🤖 AI Summary
This work addresses the lack of a clear theoretical characterization for zeroth-order optimization dynamics—akin to the neural tangent kernel (NTK) framework for first-order methods—stemming from the stochasticity in gradient estimation. To bridge this gap, we introduce the Neural Zeroth-order Kernel (NZK), which describes the evolution of models in function space under zeroth-order updates and establishes its connection to kernel gradient descent. We theoretically prove that, under linear models with squared loss, the expected NZK remains constant throughout training, enabling a closed-form solution for model evolution; this result extends to linearized neural networks. Experiments on synthetic data and benchmarks including MNIST, CIFAR-10, and Tiny ImageNet validate our theory and demonstrate that using a single shared random vector significantly accelerates convergence.
📝 Abstract
Zeroth-order (ZO) optimization enables memory-efficient training of neural networks by estimating gradients via forward passes only, eliminating the need for backpropagation.
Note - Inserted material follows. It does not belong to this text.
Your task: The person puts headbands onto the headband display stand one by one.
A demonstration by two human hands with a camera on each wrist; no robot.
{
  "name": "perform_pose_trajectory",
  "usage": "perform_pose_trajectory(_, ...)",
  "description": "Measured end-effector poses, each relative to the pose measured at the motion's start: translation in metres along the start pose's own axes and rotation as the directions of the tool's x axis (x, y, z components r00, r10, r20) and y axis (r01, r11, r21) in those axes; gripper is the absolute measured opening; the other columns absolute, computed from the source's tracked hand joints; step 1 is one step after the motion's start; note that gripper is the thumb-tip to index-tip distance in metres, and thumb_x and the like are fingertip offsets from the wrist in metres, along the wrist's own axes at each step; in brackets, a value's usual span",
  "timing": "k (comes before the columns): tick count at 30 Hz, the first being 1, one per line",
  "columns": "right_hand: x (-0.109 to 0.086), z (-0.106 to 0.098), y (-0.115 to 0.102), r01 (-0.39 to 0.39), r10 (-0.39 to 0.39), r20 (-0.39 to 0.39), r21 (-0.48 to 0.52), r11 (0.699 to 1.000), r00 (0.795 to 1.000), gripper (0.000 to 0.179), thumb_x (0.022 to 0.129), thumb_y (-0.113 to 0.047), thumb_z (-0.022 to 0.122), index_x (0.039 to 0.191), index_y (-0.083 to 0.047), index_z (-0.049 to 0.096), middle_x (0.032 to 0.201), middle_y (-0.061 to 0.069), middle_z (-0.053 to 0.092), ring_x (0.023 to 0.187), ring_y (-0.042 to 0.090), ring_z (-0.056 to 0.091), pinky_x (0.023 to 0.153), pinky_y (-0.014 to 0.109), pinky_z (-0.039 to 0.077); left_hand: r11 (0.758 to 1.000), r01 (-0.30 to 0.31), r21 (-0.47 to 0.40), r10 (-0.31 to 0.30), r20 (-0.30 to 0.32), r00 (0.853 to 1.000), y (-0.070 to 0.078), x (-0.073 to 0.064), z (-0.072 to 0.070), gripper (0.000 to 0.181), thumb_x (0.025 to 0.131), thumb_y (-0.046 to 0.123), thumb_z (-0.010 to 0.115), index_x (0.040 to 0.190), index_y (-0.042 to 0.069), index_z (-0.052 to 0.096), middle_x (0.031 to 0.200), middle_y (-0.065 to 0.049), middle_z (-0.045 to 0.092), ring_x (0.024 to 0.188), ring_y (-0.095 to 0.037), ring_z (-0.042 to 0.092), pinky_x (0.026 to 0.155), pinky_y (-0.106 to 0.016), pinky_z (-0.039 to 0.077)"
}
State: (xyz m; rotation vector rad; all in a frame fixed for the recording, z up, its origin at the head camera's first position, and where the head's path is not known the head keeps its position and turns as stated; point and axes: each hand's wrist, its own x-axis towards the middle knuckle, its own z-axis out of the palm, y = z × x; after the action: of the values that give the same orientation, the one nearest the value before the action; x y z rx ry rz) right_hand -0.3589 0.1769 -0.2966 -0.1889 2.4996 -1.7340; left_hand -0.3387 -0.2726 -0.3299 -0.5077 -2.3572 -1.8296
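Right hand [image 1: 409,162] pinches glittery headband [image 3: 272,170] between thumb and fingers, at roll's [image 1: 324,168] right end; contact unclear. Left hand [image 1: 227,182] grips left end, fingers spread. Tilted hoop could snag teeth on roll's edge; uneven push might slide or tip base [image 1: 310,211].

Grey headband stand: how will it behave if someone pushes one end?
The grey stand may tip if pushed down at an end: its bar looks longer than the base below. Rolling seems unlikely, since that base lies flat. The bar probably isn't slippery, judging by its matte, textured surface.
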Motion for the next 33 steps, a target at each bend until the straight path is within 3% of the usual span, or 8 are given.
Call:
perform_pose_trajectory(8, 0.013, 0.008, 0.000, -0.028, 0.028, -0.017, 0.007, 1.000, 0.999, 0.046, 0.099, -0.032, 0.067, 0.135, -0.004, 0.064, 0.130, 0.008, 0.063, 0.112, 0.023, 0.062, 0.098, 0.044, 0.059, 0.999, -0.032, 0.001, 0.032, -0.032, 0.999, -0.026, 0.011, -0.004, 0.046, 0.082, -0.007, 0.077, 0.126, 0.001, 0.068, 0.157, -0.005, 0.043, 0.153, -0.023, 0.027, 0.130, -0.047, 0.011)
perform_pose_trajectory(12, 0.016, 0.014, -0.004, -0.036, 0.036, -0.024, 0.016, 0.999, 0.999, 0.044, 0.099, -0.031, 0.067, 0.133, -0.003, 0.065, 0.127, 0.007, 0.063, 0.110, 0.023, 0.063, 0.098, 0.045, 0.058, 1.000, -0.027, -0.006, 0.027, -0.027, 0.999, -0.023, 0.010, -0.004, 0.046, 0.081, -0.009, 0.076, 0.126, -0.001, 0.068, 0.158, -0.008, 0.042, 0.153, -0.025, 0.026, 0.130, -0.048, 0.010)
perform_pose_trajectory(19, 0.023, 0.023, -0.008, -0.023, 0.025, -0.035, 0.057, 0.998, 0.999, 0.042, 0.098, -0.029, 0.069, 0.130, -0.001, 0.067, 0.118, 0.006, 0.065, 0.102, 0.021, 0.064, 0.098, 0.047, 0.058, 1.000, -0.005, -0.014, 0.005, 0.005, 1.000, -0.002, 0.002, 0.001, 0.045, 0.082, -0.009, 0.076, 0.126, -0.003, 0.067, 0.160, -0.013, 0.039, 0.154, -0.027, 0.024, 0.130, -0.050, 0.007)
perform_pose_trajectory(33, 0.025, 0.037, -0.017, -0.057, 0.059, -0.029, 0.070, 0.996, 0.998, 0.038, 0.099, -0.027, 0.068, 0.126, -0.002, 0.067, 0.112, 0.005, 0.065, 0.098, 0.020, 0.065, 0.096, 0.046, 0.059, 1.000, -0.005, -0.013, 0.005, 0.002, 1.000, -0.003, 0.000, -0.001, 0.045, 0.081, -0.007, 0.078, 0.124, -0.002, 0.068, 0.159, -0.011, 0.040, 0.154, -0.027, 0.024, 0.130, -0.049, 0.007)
However, the stochastic nature of gradient estimation significantly obscures the training dynamics, in contrast to the well-characterized behavior of first-order methods under Neural Tangent Kernel (NTK) theory. To address this, we introduce the Neural Zeroth-order Kernel (NZK) to describe model evolution in function space under ZO updates. For linear models, we prove that the expected NZK remains constant throughout training and depends explicitly on the first and second moments of the random perturbation directions. This invariance yields a closed-form expression for model evolution under squared loss. We further extend the analysis to linearized neural networks. Interpreting ZO updates as kernel gradient descent via NZK provides a novel perspective for potentially accelerating convergence. Extensive experiments across synthetic and real-world datasets (including MNIST, CIFAR-10, and Tiny ImageNet) validate our theoretical results and demonstrate acceleration when using a single shared random vector.